I've removed and replaced my SSL certificates on my database server and I have them stored on Linux in /etc/ssl/. I recreated my symbolic links to match the new certificates but for some reason PostgreSQL is still looking for the old certificates and not the new ones:
2011-04-08 09:54:34 EDT FATAL: could not load server certificate file "server.crt": No such file or directory
2011-04-08 10:00:43 EDT FATAL: could not load server certificate file "server.crt": No such file or directory
I checked /var/lib/postgres/8.4/main/ & I can see my symbolic links but have no idea what else I'm missing. I don't want to disable SSL on PostgreSQL.
30.17.4. SSL File Usage
Table 30-4. Libpq/Client SSL File Usage
File Contents Effect
~/.postgresql/postgresql.crt client certificate requested by server
~/.postgresql/postgresql.key client private key proves client certificate sent by owner; does not indicate certificate owner is trustworthy
~/.postgresql/root.crt trusted certificate authorities checks server certificate is signed by a trusted certificate authority
~/.postgresql/root.crl certificates revoked by certificate authorities server certificate must not be on this list
I don't know why it's still looking for the old 'server.crt' and 'server.key' files. Anyone know what I'm missing?

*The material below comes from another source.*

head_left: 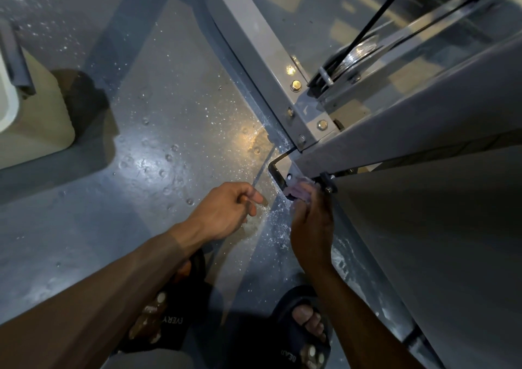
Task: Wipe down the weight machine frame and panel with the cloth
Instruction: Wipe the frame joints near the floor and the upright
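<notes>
Two hands: right hand (pixel 310 227) grip closed on one crumpled pale cloth (pixel 299 192) against grey metal frame (pixel 265 58); left hand (pixel 226 213) loosely curled, empty. Four shiny bolts (pixel 295 86).

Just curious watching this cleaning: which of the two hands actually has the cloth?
The right hand, up against the grey machine frame, grips the pale purple cloth. The left hand hangs over the floor, loosely curled, without any cloth.

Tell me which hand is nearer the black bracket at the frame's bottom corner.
Right. The right hand holds the cloth against the black bracket; the left hand hangs apart, off to its left.
</notes>
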A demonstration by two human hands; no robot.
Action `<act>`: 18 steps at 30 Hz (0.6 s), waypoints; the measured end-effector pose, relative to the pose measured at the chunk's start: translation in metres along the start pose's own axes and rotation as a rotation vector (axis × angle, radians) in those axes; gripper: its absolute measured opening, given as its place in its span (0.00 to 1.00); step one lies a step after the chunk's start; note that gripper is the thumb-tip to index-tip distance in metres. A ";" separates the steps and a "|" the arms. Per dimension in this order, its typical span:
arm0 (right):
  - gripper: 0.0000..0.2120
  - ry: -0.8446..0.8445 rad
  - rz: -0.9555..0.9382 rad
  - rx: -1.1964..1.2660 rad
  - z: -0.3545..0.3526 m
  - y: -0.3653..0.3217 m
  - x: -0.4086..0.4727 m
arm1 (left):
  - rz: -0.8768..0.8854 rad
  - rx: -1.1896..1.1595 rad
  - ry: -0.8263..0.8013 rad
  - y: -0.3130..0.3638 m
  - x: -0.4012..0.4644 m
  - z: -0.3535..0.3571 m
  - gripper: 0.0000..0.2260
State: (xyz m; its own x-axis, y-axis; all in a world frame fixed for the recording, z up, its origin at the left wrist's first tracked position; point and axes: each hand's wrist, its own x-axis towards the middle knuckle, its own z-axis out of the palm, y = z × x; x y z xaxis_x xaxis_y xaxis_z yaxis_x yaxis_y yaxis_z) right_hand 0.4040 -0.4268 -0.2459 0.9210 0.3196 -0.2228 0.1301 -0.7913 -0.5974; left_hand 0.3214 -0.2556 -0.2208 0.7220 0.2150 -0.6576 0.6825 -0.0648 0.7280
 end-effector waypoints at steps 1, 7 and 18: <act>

Also tried changing the permissions on both the SSL certificates and the symbolic links from root:root > postgresostrgres and got the same error. Does something need to be re-built or generated from Postgres to reflect the new certificates?
It appears that PostgreSQL requires the symbolic links in Linux must be called 'server.key' & 'server.crt'. The SSL certificates can be call anything you want but in /var/lib/postgres/9.0/main/ the symbolic links MUST be server.*.